I wasn’t going to post until I got to St. Louis, but found that going cold turkey and not posting for an entire month was too much for me. Since I’m an addictive  personality, going without my weblogging fix that long was causing physical discomfort and aberrant behavior. For instance, joining friends for a going away dinner yesterday, I found myself nattering away about weblogging, completely disregarding glazed eyes and pitying looks.

Luckily, a group of students having dinner before going to the prom showed up – girls dressed in incredibly slinky, sophisticated cut down to here, up to there dresses – providing a useful distraction while I pulled myself together long enough to remember to hide my obsession from weblogging unbelievers.

There have been some interesting threads I’ve wanted to post on, in particular the Unified RSS thread at Ben Hammersley’s weblog, as well ongoing discussions about weblogger as warblogger as Journalist as savior of the world and defender of free press.

However, I’m following a new weblogging policy of “think first, write later” rather than indulging in my usual direct synaptic connection of brain to weblog to you. Because of this I’m holding on pursuing either thread in any depth until I reach St. Louis and can give both threads the time and attention they deserve.

I do want to say, though, that I’m pleased with Edd Dumbill’s comments in the RSS thread. As a fan of RDF as well as author of an upcoming RDF book, I’m concerned when I see folks ‘simplifying’ a specification in order to make it work with one particular implementation. As we found with HTML, this isn’t always the best course to follow.

The technology I will be adding to this weblog the first week of July is also based on RDF – something that couldn’t occur without the rich meta-language capability RDF provides, and the availability of libraries to work with same.

Personally, I think this technology is also going to blow the socks off of RSS/aggregation – but that’s only my opinion, of course.

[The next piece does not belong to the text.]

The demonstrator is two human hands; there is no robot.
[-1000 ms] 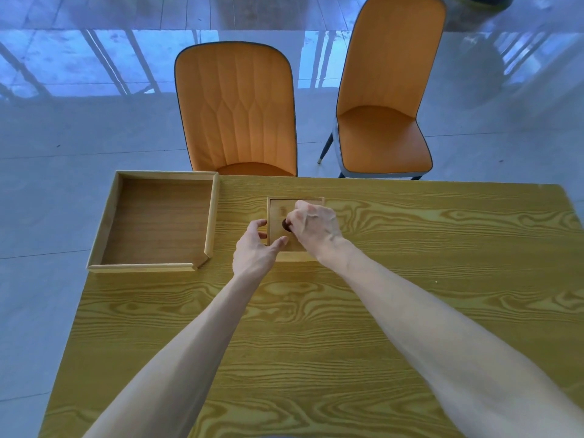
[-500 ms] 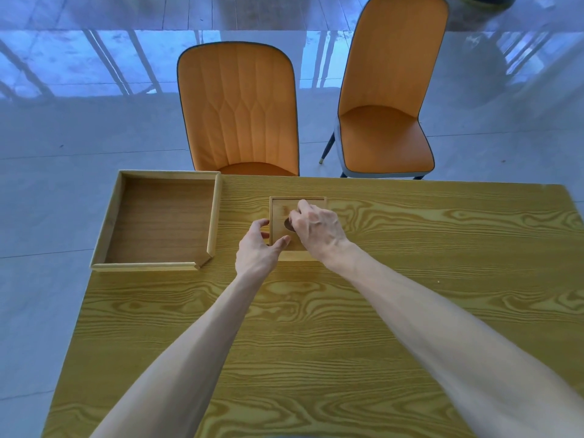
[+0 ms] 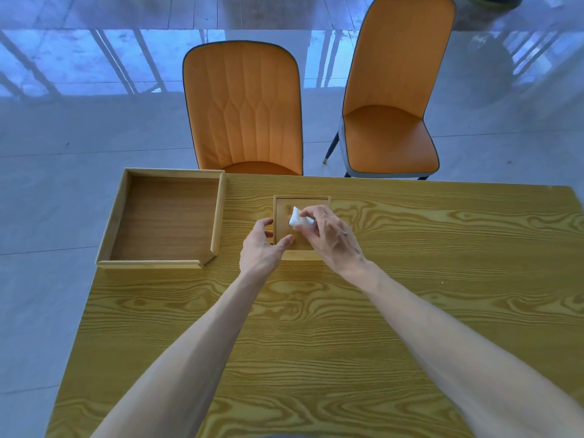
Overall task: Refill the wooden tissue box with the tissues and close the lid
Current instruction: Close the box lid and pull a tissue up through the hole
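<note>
A small square wooden tissue box (image 3: 311,204) stands on the yellow wood-grain table, its lid on top. A white tissue (image 3: 297,217) sticks up out of the lid's hole. My right hand (image 3: 331,237) pinches that tissue between thumb and fingers above the lid. My left hand (image 3: 263,248) grips the box's left front corner, thumb on the lid and fingers down the left side. The inside of the box is hidden.
An empty wooden tray (image 3: 164,218) with one open corner lies at the table's far left. Two orange chairs (image 3: 245,109) (image 3: 390,90) stand beyond the far edge (image 3: 442,181) of the table. Bare tabletop (image 3: 316,327) stretches toward me.
My right hand's fingers were in the lid's hole; now they have drawn a white tissue up through it. My left hand stays on the box.
</note>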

As for the topic of weblogger as warblogger as Journalist as savior of the world and defender of free press – it can wait.

Categories
Weblogging

Huh?

Scoble:

We’re getting a corporate bias in our news and we allowed it to get this way.

And people wonder why I read weblogs now. I think the news aggregator in Radio, and on OReilly, and other places is the most important new technology of the decade.

Do you use a news aggregator? Why not? Stop watching TV news. Stop reading your local newspaper. Get a news aggregator and tell a friend.

As more and more people use news aggregators the news business will be forced to change.

Stop watching TV news, and reading newspapers and we assume magazines and online sites for same. Instead, get a news aggregator. What does the news aggregator aggregate? News from the weblogs. Where do most of the weblogs get the news?

From local newspapers and TV news, magazines and sites for same.

If this was code, it would be an infinite recursion error.